Set down each entry below exactly as it stands.
++++ Given data
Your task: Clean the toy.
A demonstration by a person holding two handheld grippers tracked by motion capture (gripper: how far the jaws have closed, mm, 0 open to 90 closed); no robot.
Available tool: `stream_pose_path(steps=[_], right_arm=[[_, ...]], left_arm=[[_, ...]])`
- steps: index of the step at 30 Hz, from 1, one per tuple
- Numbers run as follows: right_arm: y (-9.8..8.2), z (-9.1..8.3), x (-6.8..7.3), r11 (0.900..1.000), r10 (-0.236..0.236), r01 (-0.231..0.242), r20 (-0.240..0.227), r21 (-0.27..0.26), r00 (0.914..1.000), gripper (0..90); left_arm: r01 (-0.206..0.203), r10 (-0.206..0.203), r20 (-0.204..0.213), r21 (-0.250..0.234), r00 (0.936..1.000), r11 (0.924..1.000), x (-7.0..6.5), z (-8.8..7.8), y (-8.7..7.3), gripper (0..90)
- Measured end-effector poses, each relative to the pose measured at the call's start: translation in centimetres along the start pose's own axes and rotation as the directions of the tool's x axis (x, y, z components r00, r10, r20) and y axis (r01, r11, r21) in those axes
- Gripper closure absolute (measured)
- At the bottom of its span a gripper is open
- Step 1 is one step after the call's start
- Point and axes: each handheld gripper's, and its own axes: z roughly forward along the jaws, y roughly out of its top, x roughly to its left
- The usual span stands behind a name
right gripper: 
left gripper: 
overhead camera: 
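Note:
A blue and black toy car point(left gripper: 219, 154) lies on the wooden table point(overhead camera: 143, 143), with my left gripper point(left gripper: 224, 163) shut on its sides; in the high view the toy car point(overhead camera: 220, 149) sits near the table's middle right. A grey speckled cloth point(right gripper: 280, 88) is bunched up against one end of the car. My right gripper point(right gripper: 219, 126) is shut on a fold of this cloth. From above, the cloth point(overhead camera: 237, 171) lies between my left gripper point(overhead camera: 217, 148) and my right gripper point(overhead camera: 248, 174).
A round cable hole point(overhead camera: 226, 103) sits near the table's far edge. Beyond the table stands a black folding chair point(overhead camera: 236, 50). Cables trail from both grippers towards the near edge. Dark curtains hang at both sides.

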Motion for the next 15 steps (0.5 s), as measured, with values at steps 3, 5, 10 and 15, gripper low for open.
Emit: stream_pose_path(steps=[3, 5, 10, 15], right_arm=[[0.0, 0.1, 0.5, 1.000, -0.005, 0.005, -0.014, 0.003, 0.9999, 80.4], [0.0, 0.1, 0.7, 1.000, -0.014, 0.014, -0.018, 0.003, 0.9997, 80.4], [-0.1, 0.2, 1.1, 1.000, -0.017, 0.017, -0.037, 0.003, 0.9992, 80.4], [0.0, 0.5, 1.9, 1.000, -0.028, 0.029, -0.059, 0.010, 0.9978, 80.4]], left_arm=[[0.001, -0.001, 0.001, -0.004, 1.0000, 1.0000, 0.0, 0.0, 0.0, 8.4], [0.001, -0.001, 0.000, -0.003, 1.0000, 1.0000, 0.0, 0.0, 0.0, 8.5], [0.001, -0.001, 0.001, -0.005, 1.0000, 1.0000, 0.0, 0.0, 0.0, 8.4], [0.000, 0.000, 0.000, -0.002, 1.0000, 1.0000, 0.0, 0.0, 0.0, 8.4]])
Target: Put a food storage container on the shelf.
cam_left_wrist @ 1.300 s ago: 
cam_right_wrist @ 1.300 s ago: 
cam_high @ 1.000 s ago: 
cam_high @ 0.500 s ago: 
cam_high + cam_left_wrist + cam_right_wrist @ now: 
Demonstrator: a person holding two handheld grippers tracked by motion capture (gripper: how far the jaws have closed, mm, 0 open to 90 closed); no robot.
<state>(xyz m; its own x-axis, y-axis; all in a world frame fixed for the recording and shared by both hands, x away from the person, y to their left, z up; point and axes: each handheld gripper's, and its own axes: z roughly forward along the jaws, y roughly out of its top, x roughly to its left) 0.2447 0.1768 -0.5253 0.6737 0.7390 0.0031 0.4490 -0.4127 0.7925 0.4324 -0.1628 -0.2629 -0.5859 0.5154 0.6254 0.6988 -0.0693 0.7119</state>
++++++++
▸ Solution to the problem
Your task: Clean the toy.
A demonstration by a person holding two handheld grippers tracked by motion capture (gripper: how far the jaws have closed, mm, 0 open to 90 closed); no robot.
Available tool: `stream_pose_path(steps=[_], right_arm=[[_, ...]], left_arm=[[_, ...]])`
- steps: index of the step at 30 Hz, from 1, one per tuple
- Numbers run as follows: right_arm: y (-9.8..8.2), z (-9.1..8.3), x (-6.8..7.3), r11 (0.900..1.000), r10 (-0.236..0.236), r01 (-0.231..0.242), r20 (-0.240..0.227), r21 (-0.27..0.26), r00 (0.914..1.000), gripper (0..90); left_arm: r01 (-0.206..0.203), r10 (-0.206..0.203), r20 (-0.204..0.213), r21 (-0.250..0.234), r00 (0.936..1.000), r11 (0.924..1.000), x (-7.0..6.5), z (-8.8..7.8), y (-8.7..7.3), gripper (0..90)
- Measured end-effector poses, each relative to the pose measured at the call's start: translation in centimetres along the start pose's own axes and rotation as the directions of the tool's x axis (x, y, z components r00, r10, r20) and y axis (r01, r11, r21) in those axes
- Gripper closure absolute (measured)
- At the bottom of its span a gripper is open
- Step 1 is one step after the call's start
- Point and axes: each handheld gripper's, and its own axes: z roughly forward along the jaws, y roughly out of its top, x roughly to its left
- The usual span stands behind a name
right gripper: 
left gripper: 
overhead camera: 
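Note:
A blue and black toy car point(left gripper: 219, 154) lies on the wooden table point(overhead camera: 143, 143), with my left gripper point(left gripper: 224, 163) shut on its sides; in the high view the toy car point(overhead camera: 220, 149) sits near the table's middle right. A grey speckled cloth point(right gripper: 280, 88) is bunched up against one end of the car. My right gripper point(right gripper: 219, 126) is shut on a fold of this cloth. From above, the cloth point(overhead camera: 237, 171) lies between my left gripper point(overhead camera: 217, 148) and my right gripper point(overhead camera: 248, 174).
A round cable hole point(overhead camera: 226, 103) sits near the table's far edge. Beyond the table stands a black folding chair point(overhead camera: 236, 50). Cables trail from both grippers towards the near edge. Dark curtains hang at both sides.
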
Motion for the next 15 steps (0.5 s), as measured, with values at steps 3, 5, 10 and 15, gripper low for open.
Emit: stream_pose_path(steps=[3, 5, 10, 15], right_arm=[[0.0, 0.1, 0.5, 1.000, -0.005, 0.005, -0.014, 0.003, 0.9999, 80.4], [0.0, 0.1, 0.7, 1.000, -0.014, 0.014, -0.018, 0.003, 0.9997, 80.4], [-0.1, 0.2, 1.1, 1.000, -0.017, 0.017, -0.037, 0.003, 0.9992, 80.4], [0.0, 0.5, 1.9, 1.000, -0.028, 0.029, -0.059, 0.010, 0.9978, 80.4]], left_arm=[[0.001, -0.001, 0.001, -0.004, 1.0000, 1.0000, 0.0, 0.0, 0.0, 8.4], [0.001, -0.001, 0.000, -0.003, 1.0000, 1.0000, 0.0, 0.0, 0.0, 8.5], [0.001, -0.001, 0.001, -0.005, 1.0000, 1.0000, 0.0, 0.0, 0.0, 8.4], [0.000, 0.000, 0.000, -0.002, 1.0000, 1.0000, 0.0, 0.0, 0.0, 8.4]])
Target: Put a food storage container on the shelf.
cam_left_wrist @ 1.300 s ago: 
cam_right_wrist @ 1.300 s ago: 
cam_high @ 1.000 s ago: 
cam_high @ 0.500 s ago: 
cam_high + cam_left_wrist + cam_right_wrist @ now: 
Demonstrator: a person holding two handheld grippers tracked by motion capture (gripper: how far the jaws have closed, mm, 0 open to 90 closed); no robot.
<state>(xyz m; its own x-axis, y-axis; all in a world frame fixed for the recording and shared by both hands, x away from the person, y to their left, z up; point and axes: each handheld gripper's, and its own axes: z roughly forward along the jaws, y roughly out of its top, x roughly to its left) 0.2447 0.1768 -0.5253 0.6737 0.7390 0.0031 0.4490 -0.4127 0.7925 0.4324 -0.1628 -0.2629 -0.5859 0.5154 0.6254 0.6988 -0.0693 0.7119</state>

The work on this exercise is done.